For the recent SS16 collection, you collaborated with an Italian design studio. Tell us a bit more about it, the inspiration behind the collection and the concept of “effortless cool”.
That’s right, for SS16 we teamed up with the likeminded design studio Fabrica. Together we worked on our first-ever design object: a minimal carafe with a cascading spout, produced by a traditional Italian manufacturer. Whilst its colors are influenced by the garments, the silhouettes and even some textiles are reflecting the shape of the object. Effortless cool for us means combining design objects, luxury yarns and fabrics with some easy denims, having at the same time relaxed, sportswear-inspired fits and not making a fuzz about these clashes.
The garments of your collections keep authenticity while having a modern touch. What’s your opinion of following current trends? How important (if important) is that to Frisur?
Of course we’re personally influenced by current trends and that reflects in the collections. But actually we don’t really follow them. Our aim is not just to reproduce trends but to form our own opinion on them, independently. In the end, decisions on the designs result much more from the collaboration with the design studios we team up with or influences coming from somewhere else than fashion.
Frisur's style is also elegantly classy. Which are the garments that never go out of style?
In the end a good shirt, a simple crew-neck, a well-made coat have always and will always be timeless. For us it’s more about the materials. With the choice of an interesting high-quality fabric, subtle but surprising combinations, these garments will stay classic yet modern at the same time.
In your upcoming AW16 collection you refer to things such as coziness and warmth. How did this idea appear? Do you believe human values are what people really seek nowadays, besides the clothing itself?
No doubt there is the demand for more authenticity. People are valuing more and more the touch of a pure, natural material and appreciate to wear something real. For the AW collection, The Light, we teamed up with the designer Pascal Hien, who developed a hand-blown oil lamp that is going to be sold along with the collection. The ambiguity of this object stands for the whole collection: it simply works as a lamp but it also carries the idea of giving light and creating warmth and coziness. Just like the garments that keep you physically warm, embrace and shelter you, make you feel comfortable while also reminding of human values and closeness.

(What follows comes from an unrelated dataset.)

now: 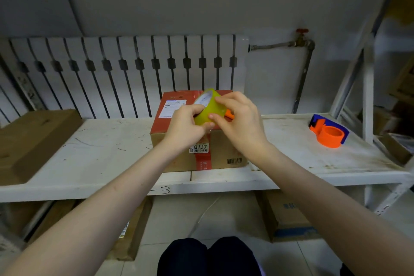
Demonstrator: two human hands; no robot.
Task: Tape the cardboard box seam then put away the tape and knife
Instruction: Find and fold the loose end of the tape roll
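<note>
1. White, scuffed metal shelf: it carries the red-topped brown cardboard box near its middle, with an orange and blue tape dispenser well apart on the right.
2. The box seems to run lengthwise from the person toward the wall. A red strip down its near face suggests the seam runs the same way.
3. The yellow-green roll of clear tape is held just above the box top, its open core tilted up, left and away.
4. The left hand curls round the roll. The right hand pinches at its outer band, probably hunting for the loose end.
5. To do this well, steady the roll, lift the end cleanly with a nail, then pull it out in line with the seam.
6. A small orange piece shows behind the right hand; I cannot tell whether it is the knife.
</note>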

What are your upcoming plans?
Continue the good work (laughs). No, seriously, in the recent time we have had very motivating feedback and good results, especially from the international markets, we’re very looking forward to debut next season in Paris to show our collection and be able to reach out to new the markets. We’re continuing our collaborations with other design studios and want to open up our idea of fashion even further, explore more interesting disciplines and find out new ways to incorporate them into Frisur.